[Saved data entries]
────────────────────────────────────────

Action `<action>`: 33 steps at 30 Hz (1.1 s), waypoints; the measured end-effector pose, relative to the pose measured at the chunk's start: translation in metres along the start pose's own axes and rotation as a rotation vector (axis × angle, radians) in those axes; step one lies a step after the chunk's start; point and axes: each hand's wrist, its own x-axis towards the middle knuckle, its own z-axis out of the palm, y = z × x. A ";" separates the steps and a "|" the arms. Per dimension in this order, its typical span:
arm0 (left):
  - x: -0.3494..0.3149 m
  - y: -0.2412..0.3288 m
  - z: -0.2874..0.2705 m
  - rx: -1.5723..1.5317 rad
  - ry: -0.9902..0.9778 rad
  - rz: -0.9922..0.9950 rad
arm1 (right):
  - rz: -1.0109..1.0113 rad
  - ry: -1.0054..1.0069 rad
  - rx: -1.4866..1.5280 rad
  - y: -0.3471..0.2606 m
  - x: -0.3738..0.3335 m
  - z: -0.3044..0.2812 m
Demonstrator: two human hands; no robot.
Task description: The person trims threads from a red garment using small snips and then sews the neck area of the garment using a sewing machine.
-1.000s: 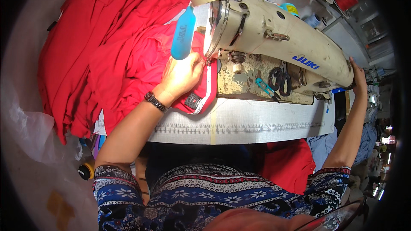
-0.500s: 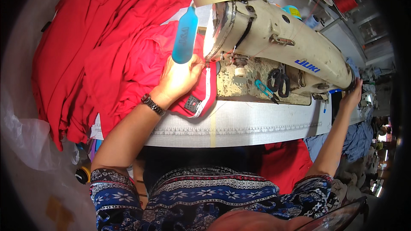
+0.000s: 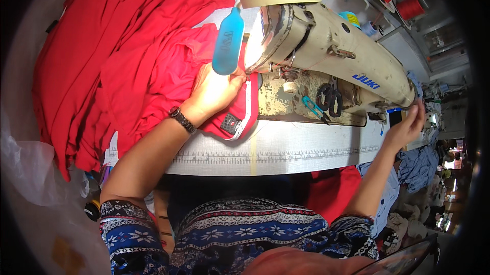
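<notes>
1. The red garment (image 3: 148,78) lies on the surface (image 3: 306,142), left of the sewing machine (image 3: 332,45) and reaching its needle end; its white strip (image 3: 248,106) runs toward the near edge.
2. The left hand (image 3: 215,94) looks closed on the cloth, fingers partly hidden by the blue paddle-shaped piece (image 3: 228,43); good handling would keep folds out, the strip straight and fingertips off the needle.
3. The right hand (image 3: 408,126) has its fingers loosely curled, apart, beside the machine's far right end; whether they touch it, I cannot tell.
4. Open room runs along the surface's front; teal snips (image 3: 315,109) and black scissors (image 3: 331,100) crowd the machine bed (image 3: 278,104).
</notes>
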 end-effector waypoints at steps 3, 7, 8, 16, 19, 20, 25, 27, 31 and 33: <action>0.000 -0.002 0.003 -0.020 0.015 0.033 | -0.096 -0.566 0.190 -0.074 -0.084 0.053; 0.001 -0.002 0.004 -0.069 0.001 0.024 | 0.017 -0.956 0.089 -0.097 -0.127 0.136; 0.001 -0.001 0.004 -0.070 -0.001 0.005 | 0.129 -0.970 0.193 -0.104 -0.130 0.151; 0.003 0.000 0.006 -0.100 0.044 0.029 | 0.354 -0.988 0.459 -0.100 -0.160 0.191; 0.003 0.000 0.006 -0.114 0.049 0.037 | 0.463 -0.966 0.478 -0.101 -0.165 0.191; 0.003 -0.001 0.006 -0.119 0.052 0.040 | 0.493 -0.963 0.492 -0.101 -0.167 0.192; 0.003 -0.001 0.007 -0.152 0.075 0.048 | 0.491 -0.969 0.488 -0.102 -0.168 0.193; 0.003 -0.002 0.007 -0.175 0.078 0.047 | 0.497 -0.974 0.479 -0.102 -0.168 0.194; 0.003 -0.001 0.009 -0.198 0.092 0.034 | 0.490 -0.984 0.459 -0.100 -0.169 0.194; 0.003 0.000 0.010 -0.174 0.093 0.030 | 0.505 -0.962 0.471 -0.101 -0.169 0.193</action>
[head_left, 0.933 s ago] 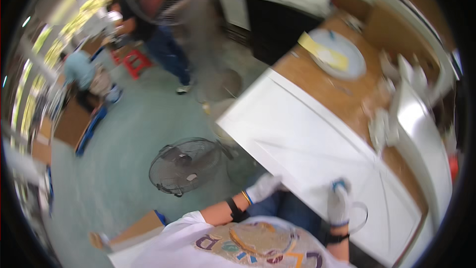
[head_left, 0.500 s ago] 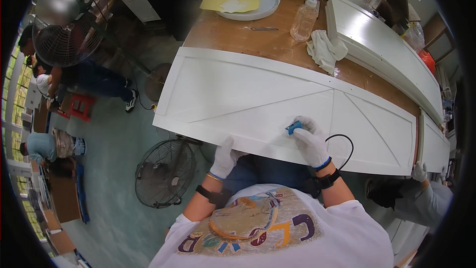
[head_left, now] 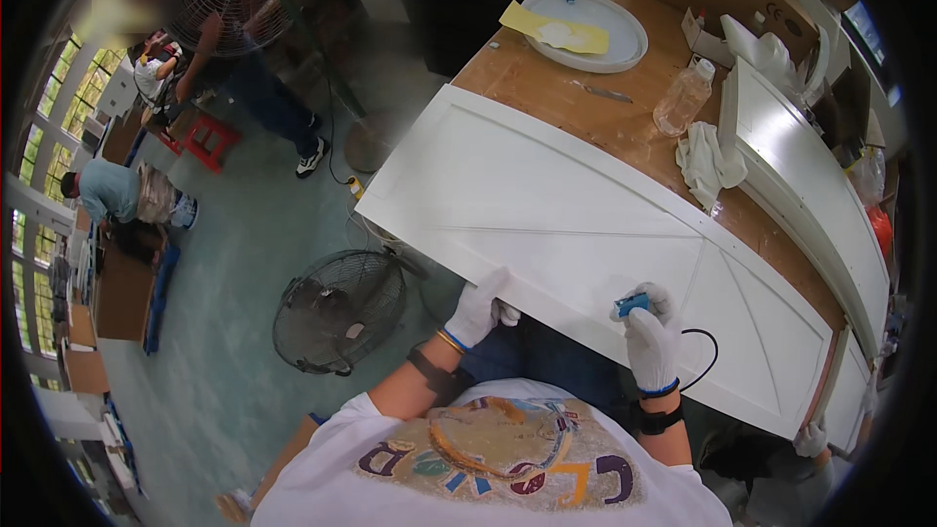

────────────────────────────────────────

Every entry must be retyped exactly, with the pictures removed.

Task output
Action `<action>`: 33 steps at 30 Hz (1.1 s), waypoints; the measured end-effector pose, relative to the pose measured at the chunk's start: translation in metres along the start pose's own axes and rotation as a rotation vector (axis × angle, radians) in those axes; step one lies a step after the chunk's start; point and axes: each hand's wrist, its own x-axis towards the middle knuckle, its own z-axis out of the palm, y = z × x. A ";" separates the steps and a "|" the arms. Per dimension in this order, its typical span:
arm0 (left):
  - x: -0.3494..0.3149 m
  - y: -0.2412..0.3288 m
  - z: -0.2874..0.2705 m
  - rx: -1.5723..1.5317 rad
  - ry: -0.9902..0.9778 rad
  - rz: -0.9922..0.9950 rad
arm1 (right):
  - rz: -1.0109..1.0113 rad
  - ry: -1.0054..1.0069 rad
  - rx: -1.4866..1.5280 rad
  - y: -0.3471..0.2606 m
  - x: -0.3738..0.3335 m
  - z: -0.3044..0.2812 m
Demonstrator: two human hands; no robot.
Task description: The person trims threads from a red garment using small snips and then sews the neck area of the garment using a sewing machine.
-1.000s: 
-0.500s: 
+0.000s: 
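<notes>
1. The red garment (image 3: 148,78) lies on the surface (image 3: 306,142), left of the sewing machine (image 3: 332,45) and reaching its needle end; its white strip (image 3: 248,106) runs toward the near edge.
2. The left hand (image 3: 215,94) looks closed on the cloth, fingers partly hidden by the blue paddle-shaped piece (image 3: 228,43); good handling would keep folds out, the strip straight and fingertips off the needle.
3. The right hand (image 3: 408,126) has its fingers loosely curled, apart, beside the machine's far right end; whether they touch it, I cannot tell.
4. Open room runs along the surface's front; teal snips (image 3: 315,109) and black scissors (image 3: 331,100) crowd the machine bed (image 3: 278,104).
</notes>
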 end-effector waypoints at steps 3, 7, 8, 16, 19, 20, 25, 27, 31 and 33: <action>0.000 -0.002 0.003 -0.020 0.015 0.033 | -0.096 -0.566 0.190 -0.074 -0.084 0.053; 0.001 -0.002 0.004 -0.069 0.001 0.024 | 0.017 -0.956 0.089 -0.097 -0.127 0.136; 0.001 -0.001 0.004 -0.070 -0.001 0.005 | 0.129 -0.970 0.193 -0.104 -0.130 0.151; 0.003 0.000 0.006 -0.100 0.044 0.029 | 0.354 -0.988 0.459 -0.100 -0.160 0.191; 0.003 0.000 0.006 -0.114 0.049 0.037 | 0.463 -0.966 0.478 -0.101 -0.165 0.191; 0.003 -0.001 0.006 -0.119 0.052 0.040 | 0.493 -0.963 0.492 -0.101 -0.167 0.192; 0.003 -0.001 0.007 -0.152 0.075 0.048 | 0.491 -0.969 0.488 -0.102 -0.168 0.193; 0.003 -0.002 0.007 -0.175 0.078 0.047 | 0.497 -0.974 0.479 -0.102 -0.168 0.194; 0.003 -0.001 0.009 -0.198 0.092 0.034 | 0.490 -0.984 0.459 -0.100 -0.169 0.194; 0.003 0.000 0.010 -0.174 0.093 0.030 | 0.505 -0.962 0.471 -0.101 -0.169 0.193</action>
[head_left, 0.933 s ago] 
[head_left, 0.500 s ago] 
[head_left, now] 

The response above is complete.